Tuesday, August 13, 2013

C'mon She's Happy

Happy – This is something Shirley Jones seems to have remained for her entire life, even while married to the scoundrel (I use that word based on her writings), Jack Cassidy.

Shirley Jones: A Memoir is another autobiography that starts off promising.  Tales of her childhood in Pennsylvania are charming. Her grandfather founded The Jones Brewery Co that produced Stoney’s Beer.  Legend has it the name came from a dog that Shirley’s grandfather loved. When the dog died, he took the nickname Stoney.  She was a troublemaker, lover of the outdoors and animals.  She thought she would be a veterinarian. She took singing lessons.  She was Miss Pittsburgh in 1952 and received a two years scholarship to drama school.  She never made it to college. 

On a trip to New York with her parents, she called an old friend who told her about a Rodgers and Hammerstein casting director holding an open audition at the St James Theatre that same day.   With no Broadway experience, she auditioned.  That casting director, John Fearnley was so impressed that he had Richard Rodgers come to hear her.  “I cringe with embarrassment at how quickly and easily everything unfolded for me.  It was as if a magician had waved his wand and effortlessly raised the curtain on my career.”  In that first audition Rodgers said to her “Miss Jones, we would like to make you an offer.”  It was for a spot in the chorus of South Pacific.  A year later she’s Laurey Williams in the film version of Oklahoma.
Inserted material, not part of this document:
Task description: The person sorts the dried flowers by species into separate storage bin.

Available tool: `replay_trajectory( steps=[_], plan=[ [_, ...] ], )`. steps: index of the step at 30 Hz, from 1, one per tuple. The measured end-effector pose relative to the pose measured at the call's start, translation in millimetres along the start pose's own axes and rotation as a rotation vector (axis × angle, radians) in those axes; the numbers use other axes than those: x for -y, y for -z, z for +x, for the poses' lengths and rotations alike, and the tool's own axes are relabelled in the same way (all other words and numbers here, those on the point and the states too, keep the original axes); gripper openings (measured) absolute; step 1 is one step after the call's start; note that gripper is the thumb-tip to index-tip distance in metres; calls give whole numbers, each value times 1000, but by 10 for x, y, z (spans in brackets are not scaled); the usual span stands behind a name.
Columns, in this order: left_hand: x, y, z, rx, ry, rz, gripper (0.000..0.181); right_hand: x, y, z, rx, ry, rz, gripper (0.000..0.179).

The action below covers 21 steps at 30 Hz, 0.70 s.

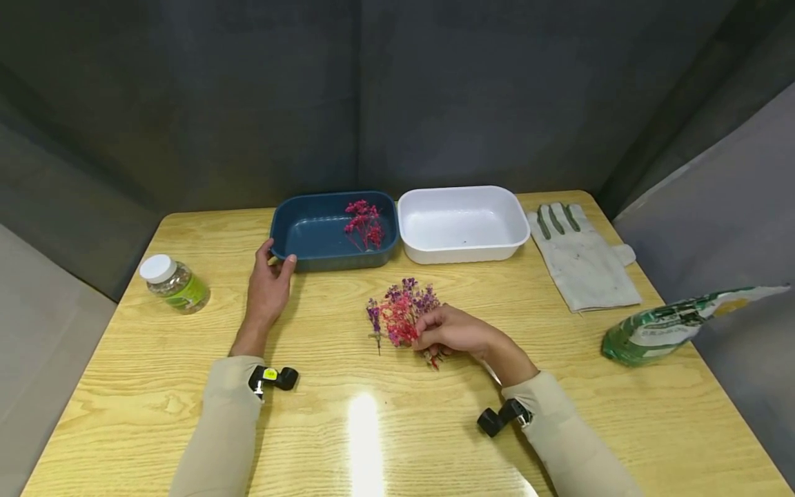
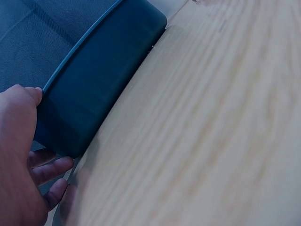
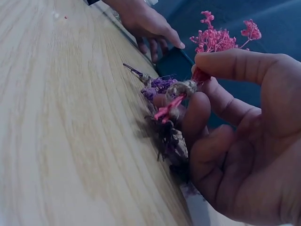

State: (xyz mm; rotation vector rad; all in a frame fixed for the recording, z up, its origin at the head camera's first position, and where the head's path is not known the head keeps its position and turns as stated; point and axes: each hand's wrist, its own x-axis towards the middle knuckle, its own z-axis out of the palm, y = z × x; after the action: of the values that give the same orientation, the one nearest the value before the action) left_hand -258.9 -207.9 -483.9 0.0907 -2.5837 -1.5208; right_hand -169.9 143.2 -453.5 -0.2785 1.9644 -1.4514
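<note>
My right hand (image 1: 456, 330) pinches a pink dried-flower bunch (image 3: 218, 41) between thumb and fingers, near the twine round its stems (image 3: 182, 88). Purple dried flowers (image 1: 425, 298) lie beside and under it on the table, with a small purple sprig (image 1: 373, 315) at their left. A dark blue plastic bin (image 1: 329, 262) stands behind, a red dried-flower bunch (image 1: 365, 224) lying in its right end. At the bin's front left corner, my left hand (image 1: 268, 293) holds on, thumb at the front rim and fingers along the left side.
Against the blue bin's right side stands a white bin (image 1: 462, 255). Farther right lie a grey-white work glove (image 1: 584, 266) and a green and white bag (image 1: 658, 335), which stands near the table's right edge. A white-capped jar (image 1: 177, 284) is at the left.
</note>
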Motion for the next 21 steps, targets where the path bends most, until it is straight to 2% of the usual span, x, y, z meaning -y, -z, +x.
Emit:
replay_trajectory(
  steps=[6,13,21],
  plan=[
    [23,-5,14,-2,1,1,72,1,44,-3,-25,1,44,11],
    [31,-8,18,6,1,3,73,46,108,-32,-51,56,125,19],
    [33,-9,15,8,6,6,74,68,137,-20,-94,93,111,29]
  ],
)
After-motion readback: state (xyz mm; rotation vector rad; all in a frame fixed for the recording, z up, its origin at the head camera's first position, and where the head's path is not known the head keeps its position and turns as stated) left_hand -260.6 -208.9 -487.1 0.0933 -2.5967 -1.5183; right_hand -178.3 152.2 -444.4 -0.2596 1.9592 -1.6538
She becomes a Hollywood darling, who enjoyed playing against typecast, taking on a sultry role when offered.  While on a European tour of Oklahoma, she meets her Waterloo (her words), Jack Cassidy.  She’s warned about his philandering, but can’t resist his charm. He’s still married to Evelyn Ward (David Cassidy’s mother), but that ends and Shirley and Jack tie the knot. She achieves fame and her story starts to reveal itself in print, like way too many others.  If it's not drugs (and in her case it isn't), it's trivial gossip.  She offers a little too much information: sex, more sex and the size of her husband and stepson’s anatomy.  David’s brothers nicknamed him donkey.  Did we need to know that? Why am I repeating it? Unfortunately, this will remain in my brain until I die. 

Shirley and David
The touching and revealing parts of the book surprisingly belong to her relationship with David Cassidy.  When she first married Jack, she stayed out of his relationship (or lack of) with his son.  David slowly warmed to her and she fondly refers to him as her son.  Shirley loved working with him on the Partridge Family.  She took the role after turning down the part of Carol on the Brady Bunch. She wanted to do more than pull a roast out of the oven.  Shirley Partridge was a working mom. 

This book would have been a gem if she delved into her craft and how she developed it with virtually no acting experience. She was the only person under personal contract with Rodgers and Hammerstein.  When she talks about life on the set of the Partridge Family, it’s interesting.  I got bored very quickly with stories of Jack’s infidelity.  (She finally leaves Jack, when she thinks he is a danger to their sons.)  I’m sure publishers are keen on getting the gossip.  I’m not sure if it still sells books to tell all and then some.  One thing that is almost absent from this book is drug/alcohol abuse.  Jack was an alcoholic and that’s basically what cause his death, but she wasn’t and it was refreshing not to be belabored with those tales.  

At 79, Shirley still continuously works. I loved her on Drew Carey’s show.  She looks fantastic and has a successful marriage to the irrepressible comedian Marty Ingles.  Staying sane in Hollywood is not easy.  C’mon get happy:  Shirley’s there.